Wie kann man die eigene Intuition bewusster wahrnehmen und ihr vertrauen, ohne dabei blind zu handeln? Sozialpsychologe Tilmann Betsch und Coachin Jessica Megow haben folgenden Rat:
- Innehalten - den Körper zuerst fragen: Vor wichtigen Entscheidungen kurz still werden. Drei bewusste Atemzüge, dann die Frage: "Was spüre ich gerade?" Was passiert im Bauch, in der Brust, in den Schultern? Das erste Empfinden notieren, ohne es zu bewerten.
- Körper-Scan - feine Signale wahrnehmen: Einmal täglich für zwei Minuten den Körper "durchscannen", von Kopf bis Fuß, ohne etwas zu verändern. Wo fühlt sich etwas eng, wo weit, wo neutral an? Diese Übung stärkt die Wahrnehmung und hilft dabei, wieder in Kontakt mit dem eigenen Körper zu kommen.
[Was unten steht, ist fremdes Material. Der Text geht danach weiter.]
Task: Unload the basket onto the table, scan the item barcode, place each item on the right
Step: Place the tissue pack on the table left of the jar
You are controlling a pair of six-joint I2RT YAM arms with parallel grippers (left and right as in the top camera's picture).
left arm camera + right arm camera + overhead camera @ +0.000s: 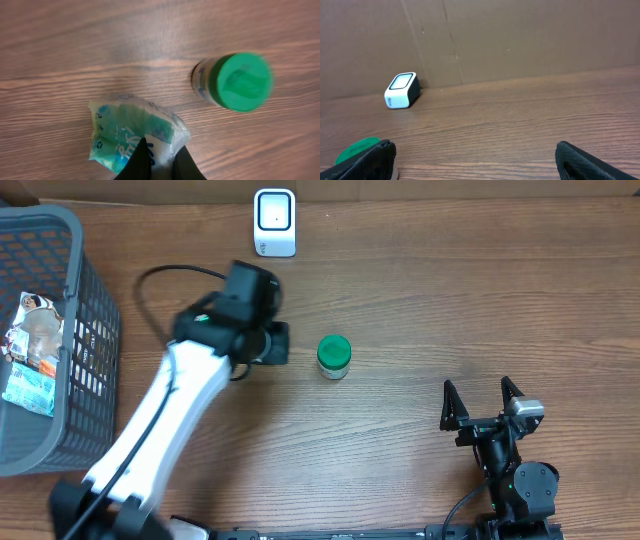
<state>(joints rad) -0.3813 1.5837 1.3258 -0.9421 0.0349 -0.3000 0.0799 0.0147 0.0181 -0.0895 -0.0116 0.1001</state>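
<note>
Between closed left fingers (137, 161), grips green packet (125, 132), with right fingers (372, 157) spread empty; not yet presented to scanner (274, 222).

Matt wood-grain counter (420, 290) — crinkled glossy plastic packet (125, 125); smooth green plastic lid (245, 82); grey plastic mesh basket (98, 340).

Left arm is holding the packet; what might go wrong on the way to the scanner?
1. The left claw pinches only one edge of the soft packet, so it may sag or slip.
2. The green-lidded jar stands close beside it; a swing could knock it over.
3. No barcode shows on the crumpled film, so the scanner may miss it.
</note>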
- Erfahrung einbeziehen - Intuition mit Wissen koppeln: Gute Intuition entsteht aus Erfahrung. Fragen Sie sich nach einer Entscheidung: "Worauf gründete sich mein Gefühl?" und: "Welche Erfahrungen könnten es geprägt haben?"
- Das intuitive Tagebuch - Rückmeldung an sich selbst: Schriftlich festhalten, wann das Bauchgefühl richtig lag und wann nicht. Wie war das Körpersignal vorher? Welche Umstände herrschten?
- Kleine Entscheidungen intuitiv üben: Die Intuition im Alltag trainieren, etwa beim Essen, beim Spaziergang oder bei Begegnungen. Dafür eine Unternehmung oder Tätigkeit bewusst nach Gefühl auswählen - und später das Ergebnis beobachten.
- Bauch und Kopf miteinander in Dialog bringen: Wenn eine Entscheidung ansteht, zunächst in den Körper hineinspüren, was sich körperlich zeigt. Dann den Verstand hinzunehmen: Was spricht rational dafür oder dagegen? Beide Perspektiven aufschreiben, bevor eine Entscheidung fällt.